Dataset excerpt START
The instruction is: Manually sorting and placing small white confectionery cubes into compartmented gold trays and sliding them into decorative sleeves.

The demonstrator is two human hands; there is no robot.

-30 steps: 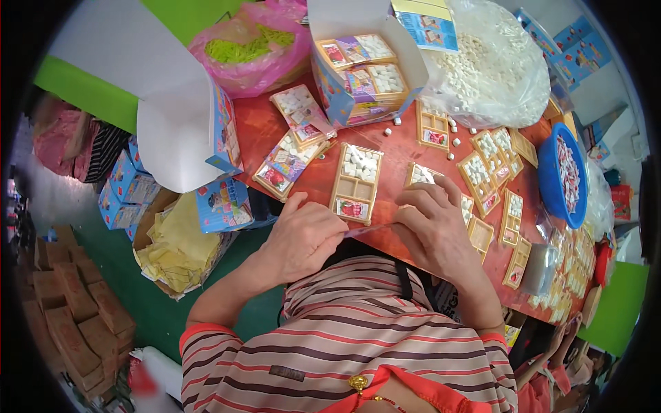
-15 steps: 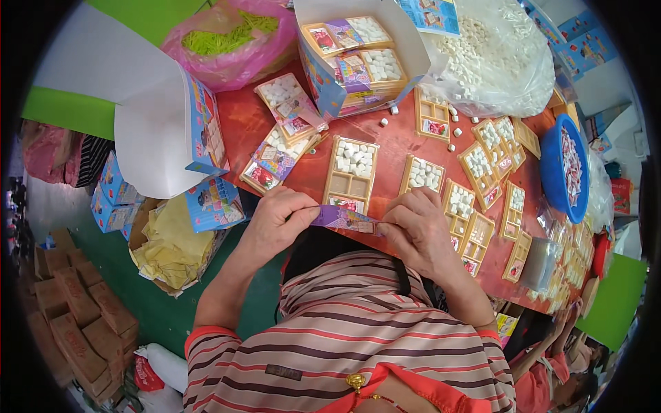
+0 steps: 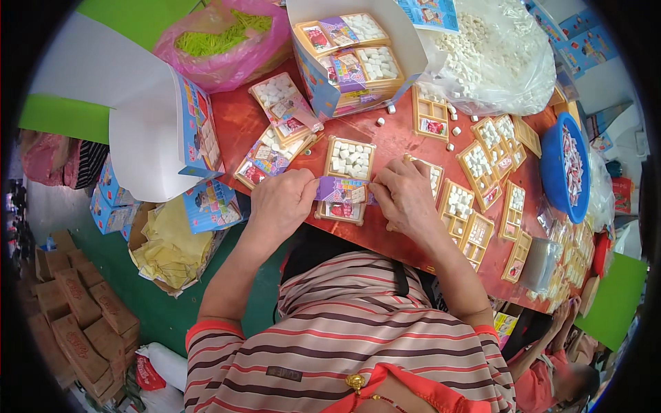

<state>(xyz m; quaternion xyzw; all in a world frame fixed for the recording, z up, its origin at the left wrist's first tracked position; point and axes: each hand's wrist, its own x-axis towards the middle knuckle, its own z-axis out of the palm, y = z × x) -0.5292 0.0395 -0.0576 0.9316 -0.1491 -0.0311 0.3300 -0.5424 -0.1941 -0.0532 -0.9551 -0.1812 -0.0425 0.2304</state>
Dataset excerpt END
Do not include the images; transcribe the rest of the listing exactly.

The instruction is: Manually sorting and placing small white confectionery cubes into compartmented gold trays and sliding them into decorative sleeves.

The demonstrator is two human hands; there is no robot.

-30 steps: 
-15 steps: 
+0 steps: 

<state>(xyz m; quaternion xyzw; all in a world frame fixed for the recording, z up, its origin at the left wrist's first tracked position; point and axes: each hand's wrist, its own x-axis towards the middle knuckle, its own z-axis out of the palm, y = z × x) -0.5292 0.0395 -0.0576 0.9316 -0.1491 -0.0311 0.3300 -0.5424 -0.1941 -0.0532 -0.9551 -0.1812 -0.0425 0.2304</state>

No further output is needed for the exercise.